Za zmianę pogody odpowiada chłodny front atmosferyczny, który napłynął znad Niemiec i zderzył się z ciepłą masą powietrza ze wschodu. - Wczoraj ta strefa na zachodzie była niebezpieczna. Przechodząc przez Polskę na wschód stopniowo wygasała - mówi Tomasz Wasilewski, synoptyk TVN Meteo.
W czwartek rano burze dotarły na Podlasie i Lubelszczyznę. Przez cały dzień na wschodzie będą utrzymywały się zjawiska frontowe - wiatr i deszcz.
Kolejny front płynie z zachodu
Czwartkowe burze mają być łagodniejsze od tych, które nawiedziły Polskę wczoraj. Popołudniu z zachodu do Polski dotrze następny chłodny front atmosferyczny. Wzrośnie zagrożenie burzowe na Nizinie Szczecińskiej i Ziemi Lubuskiej.
Niebezpieczeństwo wyładowań pojawi sie także na Mazurach, Mazowszu i w okolicach Gór Świętokrzyskich. - Powietrze będzie tam wilgotne, co sprzyja rozwojowi cumulonimbusów. Mogą powstać tam burze, ale nie będą związane z działąlnością frontu znad Niemiec - informuje Artur Chrzanowski, synoptyk TVN Meteo.
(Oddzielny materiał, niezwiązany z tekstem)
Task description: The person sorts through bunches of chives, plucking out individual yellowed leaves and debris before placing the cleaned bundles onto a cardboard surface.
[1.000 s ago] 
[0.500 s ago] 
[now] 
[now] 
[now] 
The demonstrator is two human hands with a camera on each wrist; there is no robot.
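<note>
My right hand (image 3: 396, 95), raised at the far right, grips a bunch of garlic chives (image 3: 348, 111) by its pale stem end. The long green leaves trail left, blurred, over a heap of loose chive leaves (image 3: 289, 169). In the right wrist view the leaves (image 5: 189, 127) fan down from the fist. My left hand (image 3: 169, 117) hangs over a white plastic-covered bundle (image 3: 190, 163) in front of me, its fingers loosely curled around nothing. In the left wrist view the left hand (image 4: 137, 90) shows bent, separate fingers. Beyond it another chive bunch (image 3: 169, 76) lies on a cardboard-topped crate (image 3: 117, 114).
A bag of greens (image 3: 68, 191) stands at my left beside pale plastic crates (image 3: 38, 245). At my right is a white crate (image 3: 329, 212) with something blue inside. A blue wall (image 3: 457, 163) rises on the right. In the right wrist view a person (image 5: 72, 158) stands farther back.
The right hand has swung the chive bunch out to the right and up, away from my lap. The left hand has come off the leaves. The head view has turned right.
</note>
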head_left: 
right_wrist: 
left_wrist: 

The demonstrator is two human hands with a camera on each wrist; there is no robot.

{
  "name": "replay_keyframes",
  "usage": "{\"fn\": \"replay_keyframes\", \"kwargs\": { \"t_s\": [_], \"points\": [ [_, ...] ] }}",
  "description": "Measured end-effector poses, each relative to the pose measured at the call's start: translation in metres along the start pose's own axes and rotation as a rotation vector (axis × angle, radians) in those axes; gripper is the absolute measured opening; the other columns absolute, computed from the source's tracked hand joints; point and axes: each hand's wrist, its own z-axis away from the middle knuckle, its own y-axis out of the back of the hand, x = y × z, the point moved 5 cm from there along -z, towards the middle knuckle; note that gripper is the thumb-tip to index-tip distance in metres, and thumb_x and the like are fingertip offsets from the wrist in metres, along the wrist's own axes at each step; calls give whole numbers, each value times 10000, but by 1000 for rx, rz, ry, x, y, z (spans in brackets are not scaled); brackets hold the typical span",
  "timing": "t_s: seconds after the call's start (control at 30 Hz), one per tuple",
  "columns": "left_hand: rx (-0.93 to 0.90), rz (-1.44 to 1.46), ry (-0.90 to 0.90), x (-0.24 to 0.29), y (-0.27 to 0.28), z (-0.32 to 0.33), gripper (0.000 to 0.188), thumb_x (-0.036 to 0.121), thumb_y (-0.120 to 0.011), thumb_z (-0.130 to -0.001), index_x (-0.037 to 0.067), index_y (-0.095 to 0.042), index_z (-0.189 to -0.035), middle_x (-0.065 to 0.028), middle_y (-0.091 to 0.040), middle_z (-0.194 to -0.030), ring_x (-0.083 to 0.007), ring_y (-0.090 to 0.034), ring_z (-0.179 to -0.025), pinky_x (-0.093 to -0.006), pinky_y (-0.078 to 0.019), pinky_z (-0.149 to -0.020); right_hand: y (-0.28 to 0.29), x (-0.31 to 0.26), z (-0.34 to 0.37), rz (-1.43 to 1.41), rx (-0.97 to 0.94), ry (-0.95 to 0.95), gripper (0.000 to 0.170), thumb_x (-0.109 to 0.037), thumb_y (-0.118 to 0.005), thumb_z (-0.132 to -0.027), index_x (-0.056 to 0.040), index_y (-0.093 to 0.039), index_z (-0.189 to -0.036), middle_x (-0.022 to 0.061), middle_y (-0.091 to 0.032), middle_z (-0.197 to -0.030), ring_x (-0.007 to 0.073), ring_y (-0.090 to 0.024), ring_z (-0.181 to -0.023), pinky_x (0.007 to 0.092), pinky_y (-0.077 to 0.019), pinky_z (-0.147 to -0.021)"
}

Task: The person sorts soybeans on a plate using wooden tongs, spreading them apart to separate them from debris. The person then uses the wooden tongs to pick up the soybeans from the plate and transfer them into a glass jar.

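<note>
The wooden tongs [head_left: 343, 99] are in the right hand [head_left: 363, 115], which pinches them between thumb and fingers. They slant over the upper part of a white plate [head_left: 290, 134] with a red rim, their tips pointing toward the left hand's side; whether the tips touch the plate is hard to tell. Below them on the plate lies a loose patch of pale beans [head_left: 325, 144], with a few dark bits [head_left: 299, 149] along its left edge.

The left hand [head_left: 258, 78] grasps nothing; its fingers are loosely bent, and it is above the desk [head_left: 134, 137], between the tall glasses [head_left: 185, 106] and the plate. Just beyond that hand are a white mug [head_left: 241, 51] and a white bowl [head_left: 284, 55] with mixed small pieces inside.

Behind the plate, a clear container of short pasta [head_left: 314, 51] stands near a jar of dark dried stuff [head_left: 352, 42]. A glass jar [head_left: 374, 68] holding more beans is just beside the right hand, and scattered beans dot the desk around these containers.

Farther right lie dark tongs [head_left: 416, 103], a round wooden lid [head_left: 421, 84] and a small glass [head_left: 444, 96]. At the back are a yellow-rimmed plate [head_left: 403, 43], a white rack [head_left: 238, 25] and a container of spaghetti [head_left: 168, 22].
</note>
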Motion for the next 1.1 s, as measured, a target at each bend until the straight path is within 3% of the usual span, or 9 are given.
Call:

W Warszawie sytuacja baryczna wskazuje, że szanse na burze wynoszą 30 procent. - Ale to już niemal tradycja, że burze nawiedzają Warszawę w Boże Ciało, chociaż biorą sie nie wiadomo skąd - komentuje Artur Chrzanowski. I dodaje, że po świątecznej procesji można spodziwać się w stolicy wyładowań i deszczu.